Risponde con un video alla notizia della richiesta di condanna a 9 mesi da parte della Procura di Torino. Agita le manette, si dice "calmo, sereno" e afferma: "Ho fiducia nella giustizia italiana". Beppe Grillo reagisce così all'iniziativa dei magistrati del capoluogo piemontse, per alcuni fatti avvenuti in Val di Susa quattro anni fa, nel dicembre 2010, durante una protesta No Tav.

Grillo ironizza sul suo blog - "Non ho grossi problemi - dice il leader del M5S nel filmato pubblicato sul suo blog e girato nella sua villa a Sant'Ilario - Il Pm ha chiesto nove mesi di reclusione perché io avrei rotto un sigillo 'già portato via dal vento', come scritto nella notifica. Era un sigillo che non c'era, un sigillo 'inconsapevole', capita".
Un videomessaggio sarcastico dove spiega di esser stato "invitato in una baita dove mangiavano della polenta". "E io sono andato a mangiare la polentina" osserva sottolineando la sproporzione tra l'innocente appuntamento culinario con la richiesta di finire in cella. "Comunque confido nella giustizia. Farà il suo corso e io sono calmo, non mi agito assolutamente... nove mesi passano presto" afferma il leader del movimento Cinque Stelle.

La difesa del Movimento - E mentre Grillo agita le manette (gesto che ricorda la recente protesta del deputato leghista Buonanno nell'Aula della Camera per il dl 'svuota carceri') il docente dell'Università di Genova Paolo Becchi, da alcuni considerato l'ideologo del M5S, denuncia il tentativo di "criminalizzare il movimento". "Quando non riesci a sconfiggere il nemico cerchi di criminalizzarlo. Ora tocca al M5S, ma noi siamo 'figli delle stelle', non ci fermeranno", assicura Becchi via Twitter.
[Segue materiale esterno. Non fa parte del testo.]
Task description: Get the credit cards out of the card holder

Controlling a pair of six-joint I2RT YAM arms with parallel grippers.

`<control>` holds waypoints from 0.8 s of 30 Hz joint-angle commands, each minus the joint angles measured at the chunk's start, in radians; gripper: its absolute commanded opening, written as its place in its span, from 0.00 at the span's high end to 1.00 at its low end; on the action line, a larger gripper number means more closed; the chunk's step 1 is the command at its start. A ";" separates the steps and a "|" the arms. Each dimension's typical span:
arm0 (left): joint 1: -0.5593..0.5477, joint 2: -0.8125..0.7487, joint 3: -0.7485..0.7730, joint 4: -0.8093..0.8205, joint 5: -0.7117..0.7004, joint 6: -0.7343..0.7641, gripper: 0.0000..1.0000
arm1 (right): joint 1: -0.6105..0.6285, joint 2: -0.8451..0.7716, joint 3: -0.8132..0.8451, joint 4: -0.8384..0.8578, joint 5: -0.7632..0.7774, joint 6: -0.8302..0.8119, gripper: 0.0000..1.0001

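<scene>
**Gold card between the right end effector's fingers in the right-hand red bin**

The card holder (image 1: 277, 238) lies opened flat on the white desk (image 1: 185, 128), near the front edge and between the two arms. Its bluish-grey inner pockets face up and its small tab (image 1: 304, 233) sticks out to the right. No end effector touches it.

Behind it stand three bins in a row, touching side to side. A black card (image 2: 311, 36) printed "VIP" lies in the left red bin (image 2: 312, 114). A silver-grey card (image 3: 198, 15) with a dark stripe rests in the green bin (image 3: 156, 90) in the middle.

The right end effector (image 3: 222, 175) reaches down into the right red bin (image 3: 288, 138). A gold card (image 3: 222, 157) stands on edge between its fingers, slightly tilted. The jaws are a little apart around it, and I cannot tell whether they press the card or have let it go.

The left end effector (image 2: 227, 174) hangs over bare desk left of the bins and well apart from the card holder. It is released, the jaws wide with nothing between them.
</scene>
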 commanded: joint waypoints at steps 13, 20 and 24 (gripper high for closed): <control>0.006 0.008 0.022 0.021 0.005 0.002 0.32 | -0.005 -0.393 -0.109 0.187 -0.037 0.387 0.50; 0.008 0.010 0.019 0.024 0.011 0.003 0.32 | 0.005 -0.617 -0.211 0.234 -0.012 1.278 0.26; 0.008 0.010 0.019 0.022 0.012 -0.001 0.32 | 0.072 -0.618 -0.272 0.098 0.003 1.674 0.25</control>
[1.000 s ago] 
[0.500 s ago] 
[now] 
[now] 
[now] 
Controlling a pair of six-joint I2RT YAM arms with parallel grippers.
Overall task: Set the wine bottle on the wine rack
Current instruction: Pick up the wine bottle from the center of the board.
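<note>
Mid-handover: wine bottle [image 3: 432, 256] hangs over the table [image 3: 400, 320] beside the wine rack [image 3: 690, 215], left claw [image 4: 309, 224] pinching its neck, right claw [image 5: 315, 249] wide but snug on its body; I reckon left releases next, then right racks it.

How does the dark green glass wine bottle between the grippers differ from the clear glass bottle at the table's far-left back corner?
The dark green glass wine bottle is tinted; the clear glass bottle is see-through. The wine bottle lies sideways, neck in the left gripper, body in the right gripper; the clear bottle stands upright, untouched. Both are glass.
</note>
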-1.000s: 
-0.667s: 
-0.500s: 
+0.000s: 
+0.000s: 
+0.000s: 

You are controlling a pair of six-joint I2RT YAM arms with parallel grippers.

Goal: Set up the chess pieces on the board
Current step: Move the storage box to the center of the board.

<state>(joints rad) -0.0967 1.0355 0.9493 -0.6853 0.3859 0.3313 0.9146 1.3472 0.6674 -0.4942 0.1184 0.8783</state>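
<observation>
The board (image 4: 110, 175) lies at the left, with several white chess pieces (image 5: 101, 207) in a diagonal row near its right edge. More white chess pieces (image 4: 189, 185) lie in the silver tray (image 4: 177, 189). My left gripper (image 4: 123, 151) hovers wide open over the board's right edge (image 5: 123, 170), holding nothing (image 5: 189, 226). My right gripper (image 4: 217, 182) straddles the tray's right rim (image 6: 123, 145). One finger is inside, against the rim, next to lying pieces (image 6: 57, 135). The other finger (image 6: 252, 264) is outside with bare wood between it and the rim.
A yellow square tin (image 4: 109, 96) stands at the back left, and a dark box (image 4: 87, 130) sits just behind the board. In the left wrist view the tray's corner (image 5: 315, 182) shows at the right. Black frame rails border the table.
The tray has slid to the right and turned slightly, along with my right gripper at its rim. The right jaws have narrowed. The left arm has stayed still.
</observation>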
Sul caso interviene anche il parlamentare del M5S Vito Crimi che condivide su Facebook il video che ritrae Beppe Grillo alla baita dei No-Tav e scrive: "Ecco come si son svolti i fatti contestati".

Le accuse della Procura - Un gesto da "capopopolo" con il quale ha benedetto "la protervia" dei No Tav. Di questo, secondo la procura di Torino, si sarebbe macchiato Beppe Grillo il 5 dicembre 2010 quando ha visitato la baita-simbolo costruita abusivamente in Valle di Susa in un terreno di proprietà di un attivista, ma dove in seguito si sviluppò il cantiere della Torino-Lione. Venerdì 7 febbraio, davanti al tribunale del capoluogo piemontese, i pm Antonio Rinaudo e Andrea Padalino hanno chiesto per "l'imputato Giuseppe Grillo" nove mesi di reclusione e duecento euro di multa, aggravando il conteggio con la "recidiva" dovuta a una vecchia condanna per diffamazione.